Kurz zu ihrer Geschichte: Sie war nicht nur Bulimikerin, sonder später auch Alkoholikerin. War verheiratet und hat drei Kinder. Dann verliebt sie sich in eine Frau und wirft ihr ganzes bisheriges Leben über den Haufen, um nochmal von vorne anzufangen. Das ist kein wirklich linearer Lebenslauf und deshalb ganz besonders spannend.
In diesem Buch erzählt sie also von ihren Erfahrungen, von ihrem Weg zu ihrem bisherigen Leben. Wie sie es geschafft hat, für sich einzustehen, sich für sich selbst zu entscheiden und nicht mehr nur den anderen zu gefallen. Sie erzählt die Geschichte nicht chronologisch, manchmal auch nur in sehr kurzen Kapiteln. Aber aus fast allen konnte ich Botschaften für mich selbst mitnehmen, hatte ziemlich viel Stoff zum Nachdenken und das dringende Bedürfnis, meine Eindrücke und Gedanken auch im Nachgang zu teilen und darüber zu diskutieren.
Ihre Kinder nehmen besonders viel Raum ein und obwohl ich selbst noch keine habe, war ich auch davon überhaupt nicht abgeschreckt. Ganz im Gegenteil. Man hat das Gefühl, hier einer wunderbaren Familie begegnet zu sein, die wahnsinnig wertschätzend miteinander umgeht. Es hat mich begeistert zu lesen, wie die Dinge hier angegangen werden, welche negativen Gefühle auch immer wieder zum Vorschein kommen und wie Glennon damit umgeht.

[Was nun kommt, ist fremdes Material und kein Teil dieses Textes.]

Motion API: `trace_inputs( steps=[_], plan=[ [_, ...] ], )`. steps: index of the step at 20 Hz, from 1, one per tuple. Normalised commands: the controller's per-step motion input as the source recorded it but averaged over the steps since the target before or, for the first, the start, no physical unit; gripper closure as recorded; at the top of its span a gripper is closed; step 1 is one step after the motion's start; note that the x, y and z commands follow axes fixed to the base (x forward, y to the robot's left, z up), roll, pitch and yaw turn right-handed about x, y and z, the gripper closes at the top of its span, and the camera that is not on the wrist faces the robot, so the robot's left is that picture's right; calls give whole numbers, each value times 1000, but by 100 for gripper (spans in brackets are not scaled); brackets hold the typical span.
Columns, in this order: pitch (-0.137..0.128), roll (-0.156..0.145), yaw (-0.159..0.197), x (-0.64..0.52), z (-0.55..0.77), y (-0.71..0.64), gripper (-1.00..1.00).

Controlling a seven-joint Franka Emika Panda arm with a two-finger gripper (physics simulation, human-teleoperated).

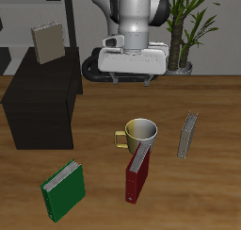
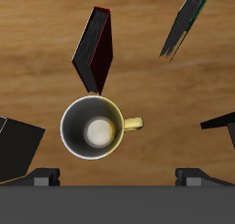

“Ich weiß, wenn Schmerz und Warten da sind, ist Wachstum schon auf dem Weg. Natürlich hoffe ich auch, dass der Schmerz schnell wieder vergeht, aber ich sitze ihn auf alle Fälle aus, weil ich inzwischen genug Erfahrung damit gesammelt habe, um ihm zu vertrauen. Und weil die, die ich morgen sein werde, so unvorhersehbar und einzigartig ist, dass ich jedes einzelne Teilchen der heutigen Lektion brauchen werde, um sie zu werden. An meinem Badezimmerspiegel klebt ein Zettel, auf dem steht: Fühle. Alles.” (S. 65)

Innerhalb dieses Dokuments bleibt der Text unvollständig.